Among 281 patients with confirmed P. vivax or P. ovale infections (including 13 mixed infections with P. vivax or P. ovale), 265 (94.3%) of these were uncomplicated; one patient with a P. vivax infection was pregnant. In addition to an antimalarial for the acute infection, an 8-aminoquinoline (in 2018 primaquine was the only option) is recommended to prevent P. vivax or P. ovale relapse among persons who are not pregnant and who are glucose-6-phosphate dehydrogenase (G6PD) competent.

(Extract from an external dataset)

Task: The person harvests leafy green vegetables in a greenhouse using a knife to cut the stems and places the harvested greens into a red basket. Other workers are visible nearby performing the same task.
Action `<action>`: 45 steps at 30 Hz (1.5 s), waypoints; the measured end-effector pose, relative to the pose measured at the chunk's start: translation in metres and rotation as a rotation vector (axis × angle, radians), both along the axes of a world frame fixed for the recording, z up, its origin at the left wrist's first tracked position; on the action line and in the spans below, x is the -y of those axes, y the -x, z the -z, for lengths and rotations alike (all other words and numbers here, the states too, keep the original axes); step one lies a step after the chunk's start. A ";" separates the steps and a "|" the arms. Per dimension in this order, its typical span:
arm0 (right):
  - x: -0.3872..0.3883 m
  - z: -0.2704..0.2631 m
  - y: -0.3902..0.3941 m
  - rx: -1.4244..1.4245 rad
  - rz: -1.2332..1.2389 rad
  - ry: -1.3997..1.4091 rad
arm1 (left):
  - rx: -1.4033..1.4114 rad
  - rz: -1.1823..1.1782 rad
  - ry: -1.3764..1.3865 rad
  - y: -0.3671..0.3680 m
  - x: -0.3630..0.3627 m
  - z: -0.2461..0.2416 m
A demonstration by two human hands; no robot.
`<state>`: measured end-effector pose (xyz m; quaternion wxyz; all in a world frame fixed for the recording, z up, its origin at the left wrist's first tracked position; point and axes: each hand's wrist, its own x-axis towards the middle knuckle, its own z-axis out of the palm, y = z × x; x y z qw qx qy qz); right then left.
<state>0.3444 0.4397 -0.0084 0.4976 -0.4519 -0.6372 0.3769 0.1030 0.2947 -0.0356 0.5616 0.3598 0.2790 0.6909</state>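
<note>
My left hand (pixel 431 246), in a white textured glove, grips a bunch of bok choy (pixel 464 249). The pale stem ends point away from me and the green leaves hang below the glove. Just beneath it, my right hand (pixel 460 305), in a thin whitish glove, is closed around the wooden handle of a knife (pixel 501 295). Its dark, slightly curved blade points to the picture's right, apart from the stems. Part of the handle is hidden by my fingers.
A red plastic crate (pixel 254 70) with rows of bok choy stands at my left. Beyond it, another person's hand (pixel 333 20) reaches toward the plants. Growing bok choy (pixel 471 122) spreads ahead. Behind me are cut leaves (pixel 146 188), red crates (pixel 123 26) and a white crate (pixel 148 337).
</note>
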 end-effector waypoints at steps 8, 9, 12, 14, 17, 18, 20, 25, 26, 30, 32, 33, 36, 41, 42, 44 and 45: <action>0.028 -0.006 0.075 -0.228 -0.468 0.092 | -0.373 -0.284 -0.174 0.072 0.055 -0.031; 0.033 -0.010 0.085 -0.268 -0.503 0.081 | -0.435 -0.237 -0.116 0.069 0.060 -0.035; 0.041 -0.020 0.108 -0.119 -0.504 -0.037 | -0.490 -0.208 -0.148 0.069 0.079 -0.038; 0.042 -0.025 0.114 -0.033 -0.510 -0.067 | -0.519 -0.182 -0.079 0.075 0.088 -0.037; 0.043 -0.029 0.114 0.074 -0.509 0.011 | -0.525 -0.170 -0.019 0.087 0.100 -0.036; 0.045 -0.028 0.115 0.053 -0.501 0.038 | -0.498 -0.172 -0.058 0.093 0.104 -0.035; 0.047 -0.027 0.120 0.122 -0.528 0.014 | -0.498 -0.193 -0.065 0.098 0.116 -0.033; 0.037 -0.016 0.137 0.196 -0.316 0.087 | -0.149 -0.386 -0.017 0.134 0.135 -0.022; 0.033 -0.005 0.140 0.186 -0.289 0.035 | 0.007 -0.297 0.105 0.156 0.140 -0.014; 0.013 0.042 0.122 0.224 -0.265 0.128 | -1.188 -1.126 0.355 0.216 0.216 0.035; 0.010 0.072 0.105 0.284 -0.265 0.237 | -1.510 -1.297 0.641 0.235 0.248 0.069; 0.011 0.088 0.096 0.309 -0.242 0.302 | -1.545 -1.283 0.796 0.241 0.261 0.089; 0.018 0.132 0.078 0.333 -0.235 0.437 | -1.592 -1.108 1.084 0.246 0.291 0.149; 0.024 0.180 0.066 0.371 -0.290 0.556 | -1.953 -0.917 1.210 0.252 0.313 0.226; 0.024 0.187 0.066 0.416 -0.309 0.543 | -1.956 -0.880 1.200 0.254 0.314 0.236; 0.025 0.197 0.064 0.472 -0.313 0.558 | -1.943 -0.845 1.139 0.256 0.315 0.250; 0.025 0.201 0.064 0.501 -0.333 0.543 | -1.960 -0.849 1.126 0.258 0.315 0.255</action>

Of the 265 patients with uncomplicated P. vivax or P. ovale species infections, treatment and travel data were available for 225 (84.9%). Appropriate treatment for the acute illness was given to 194 (86.2%) patients with uncomplicated infections with P. vivax or P. ovale. Primaquine to prevent relapsing illness because of dormant hypnozoites was reported as treatment for 102 (52.6%) of these patients. A total of 137 patients with uncomplicated malaria were given primaquine; 18 persons with P. falciparum or P. malariae infections had documented primaquine treatment, which is not recommended. Seventeen patients with unknown species determination were given primaquine.

Of 1,572 patients with uncomplicated malaria, 223 (14.2%) reported a history of malaria in the previous 12 months, a similar proportion to what was observed in 2017 (280 [15.1%] of 1,849 patients with uncomplicated malaria). The species for the current, acute illness was reported for 206 (92.4%) of these patients, and 117 (56.8%) were P. falciparum, 59 (28.6%) were P. vivax, 16 (7.8%) were P. ovale, and seven (3.4%) each were P. malariae and mixed species infections.

Severe Malaria

In 2018, there were 251 (13.8%) patients with severe malaria; this is similar to 2017, when 312 (14.4%) patients had severe malaria. Seven patients with severe illness died from malaria (2.8%) and all were infected with P. falciparum. The patient with an induced malaria infection (acquired from a bone marrow transplant) and the patient with a cryptic infection (where the origin was not determined) had severe malaria. A total of 177 (70.5%) patients with severe malaria were adults aged 18–64 years; 48 (19.1%) were infants, children, and adolescents aged <18 years, and 26 (10.4%) were adults aged ≥65 years. Of the 48 pediatric patients with severe malaria, 12 (25.0%) were aged <5 years. Of all 1,397 adults aged 18–64 years with malaria, 12.7% had severe malaria; this is a lower proportion than the 132 adults aged ≥65 years, of which 19.7% had severe malaria. Of the 294 infants, children, and adolescents aged <18 years with malaria, 16.3% had severe malaria; of the 66 infants and children aged <5 years with malaria, 18.2% had severe malaria. These proportions were similar to adults aged 18–64 years. Four patients with severe malaria were pregnant.

Among the 251 patients with severe malaria, the species was determined for 234 (93.2%). A total of 214 persons (91.5%) had P. falciparum infections, eight (3.4%) had P. vivax, seven (3.0%) had P. ovale, and approximately 1% had P. malariae (3 [1.3%]) or mixed species (2 [0.9%]) infections. The residence status was recorded for 218 (86.9%) of 251 severe cases, and 174 (79.8%) patients were civilian U.S. residents, four (1.8%) were U.S. military patients, and 40 (18.3%) were non-U.S. residents. Among the 1,066 U.S. civilians with malaria, a higher proportion had severe cases (174 [16.3%]) compared with non-U.S. residents (40 of 375 [10.7%]). The residence status was recorded for six of the seven patients with fatal cases, and all were among U.S. civilians.

Of the 176 U.S. residents with imported severe malaria (civilian and military), chemoprophylaxis use was reported for 165 (93.8%), and 138 (83.6%) reported taking no chemoprophylaxis medication for malaria prevention before, during, or after travel. Of the 27 who reported taking any chemoprophylaxis, 10 did not provide information on the regimen or adherence, 14 took a regimen that was not consistent with CDC guidelines or missed doses of a correct regimen, and three reported taking all doses of a correct regimen. Of the three patients with severe malaria who adhered to a recommended chemoprophylaxis regimen, two took atovaquone-proguanil, and one took doxycycline. Potential reasons for chemoprophylaxis failure in these patients with severe malaria include inadequate dosing or malabsorption of the chemoprophylaxis medication, inaccurate reporting of adherence, or emerging parasite resistance.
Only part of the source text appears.